I am not English, nor Anglican, but the story of the conversion of the former Anglican bishop Michael Nazir-Ali to Catholicism struck me.

Bishop Nazir-Ali’s concerns over the trajectory taken by the Anglican Church on some key doctrinal and moral issues made him look at Rome as a much safer place to identify with. Rome’s image was perceived as being a traditional, stable, authoritative institution with an aura of doctrinal and moral integrity. The question is whether Bishop Nazir-Ali is aware of the evolutions of Roman Catholicism under the papacy of Francis, which are the result of trends stemming from Vatican II.

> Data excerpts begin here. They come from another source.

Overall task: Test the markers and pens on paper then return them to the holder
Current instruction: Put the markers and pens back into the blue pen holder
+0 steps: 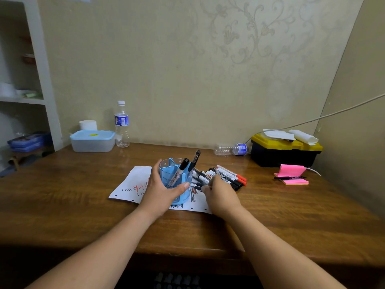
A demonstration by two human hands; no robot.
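Note:
A blue pen holder stands on a white sheet of paper scribbled with red and black strokes. My left hand grips the holder round its left and front side. Two black pens lean out of its compartments. To the right lies a heap of markers, several with black caps and some with red caps. My right hand rests on the near edge of the heap, its fingers curled round a black-capped marker there.
The wooden desk carries a lidded plastic box, an upright water bottle and a toppled bottle at the back. A black and yellow toolbox and pink sticky notes with a pen sit right.

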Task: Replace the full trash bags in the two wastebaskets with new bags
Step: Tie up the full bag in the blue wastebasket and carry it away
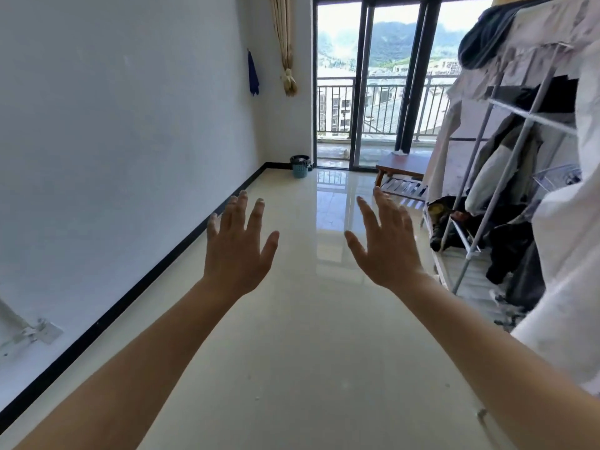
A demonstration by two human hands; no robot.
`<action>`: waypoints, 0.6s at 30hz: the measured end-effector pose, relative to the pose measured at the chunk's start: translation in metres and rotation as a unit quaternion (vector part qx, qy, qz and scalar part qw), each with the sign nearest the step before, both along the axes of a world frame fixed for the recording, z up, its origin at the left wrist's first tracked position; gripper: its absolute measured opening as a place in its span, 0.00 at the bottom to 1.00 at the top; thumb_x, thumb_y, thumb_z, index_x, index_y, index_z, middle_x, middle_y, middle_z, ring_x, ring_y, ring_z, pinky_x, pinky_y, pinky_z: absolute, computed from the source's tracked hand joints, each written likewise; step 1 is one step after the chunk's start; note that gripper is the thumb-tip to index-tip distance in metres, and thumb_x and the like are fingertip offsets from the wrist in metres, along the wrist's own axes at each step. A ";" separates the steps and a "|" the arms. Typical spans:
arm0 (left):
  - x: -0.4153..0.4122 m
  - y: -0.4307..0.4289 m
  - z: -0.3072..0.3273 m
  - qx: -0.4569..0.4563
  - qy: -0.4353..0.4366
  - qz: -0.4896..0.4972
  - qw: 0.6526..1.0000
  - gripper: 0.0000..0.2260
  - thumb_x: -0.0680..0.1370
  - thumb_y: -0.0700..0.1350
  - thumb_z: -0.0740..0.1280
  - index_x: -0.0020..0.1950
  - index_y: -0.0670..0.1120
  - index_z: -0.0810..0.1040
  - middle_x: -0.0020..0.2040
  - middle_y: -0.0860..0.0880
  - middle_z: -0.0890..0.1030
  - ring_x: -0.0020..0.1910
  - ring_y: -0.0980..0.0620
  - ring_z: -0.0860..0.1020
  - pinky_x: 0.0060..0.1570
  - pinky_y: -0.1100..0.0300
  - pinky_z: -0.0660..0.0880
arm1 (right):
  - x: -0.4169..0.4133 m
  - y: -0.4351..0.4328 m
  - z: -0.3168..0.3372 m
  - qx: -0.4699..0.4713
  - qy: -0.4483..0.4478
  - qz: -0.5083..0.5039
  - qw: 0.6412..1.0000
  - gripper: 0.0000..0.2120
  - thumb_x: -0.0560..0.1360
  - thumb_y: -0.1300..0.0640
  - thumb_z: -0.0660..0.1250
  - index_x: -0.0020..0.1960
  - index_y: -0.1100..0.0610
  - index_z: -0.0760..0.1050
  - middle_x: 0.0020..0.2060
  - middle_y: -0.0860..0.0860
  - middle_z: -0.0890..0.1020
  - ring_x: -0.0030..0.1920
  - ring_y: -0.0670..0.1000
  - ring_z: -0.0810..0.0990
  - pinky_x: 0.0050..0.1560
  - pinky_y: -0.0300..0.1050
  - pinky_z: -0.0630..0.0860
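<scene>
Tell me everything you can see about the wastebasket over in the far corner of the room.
The wastebasket is a small, light blue, plastic-looking bin with a perforated, basket-style wall. A dark bag lines it and folds over the rim. It stands upright on the glossy tiled floor in the far left corner, close beside the sliding glass door and the white wall. It is too distant to tell how full it is. Nothing else visibly touches it.

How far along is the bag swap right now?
Nothing looks done yet. Left hand and right hand are both open and empty, raised over the bare floor. Only one wastebasket shows, in the far corner by the balcony door, with a dark bag still in it. No new bags in view. Both swaps remain.
</scene>
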State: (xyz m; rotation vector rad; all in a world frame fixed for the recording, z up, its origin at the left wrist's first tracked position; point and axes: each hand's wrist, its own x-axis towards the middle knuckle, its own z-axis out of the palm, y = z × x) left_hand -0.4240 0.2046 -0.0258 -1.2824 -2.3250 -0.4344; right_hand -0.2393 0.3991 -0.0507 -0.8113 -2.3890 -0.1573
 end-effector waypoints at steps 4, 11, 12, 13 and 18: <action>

One example will suffice. In terms of its universalist trends, since John Paul II and even more so under Francis, Rome encourages joint prayer with Muslims given the fact that according to Vatican II they ‘along with us adore the one and merciful God’ (Lumen Gentium 16). We are ‘all brothers’ (to quote the title of the latest papal encyclical) after all, not only with Muslims but with the whole of humanity. Roman Catholicism has re-engineered the language of ‘brotherhood and sisterhood’ replacing its spiritual meaning (i.e. belonging to the same family as believers in Christ) with a biological one (i.e. belonging to the same human species). It is another way of saying that we are all children of God, we are all saved in following our different religious journeys, and we Christians no longer need to look for conversions to Christ from among people of other religions.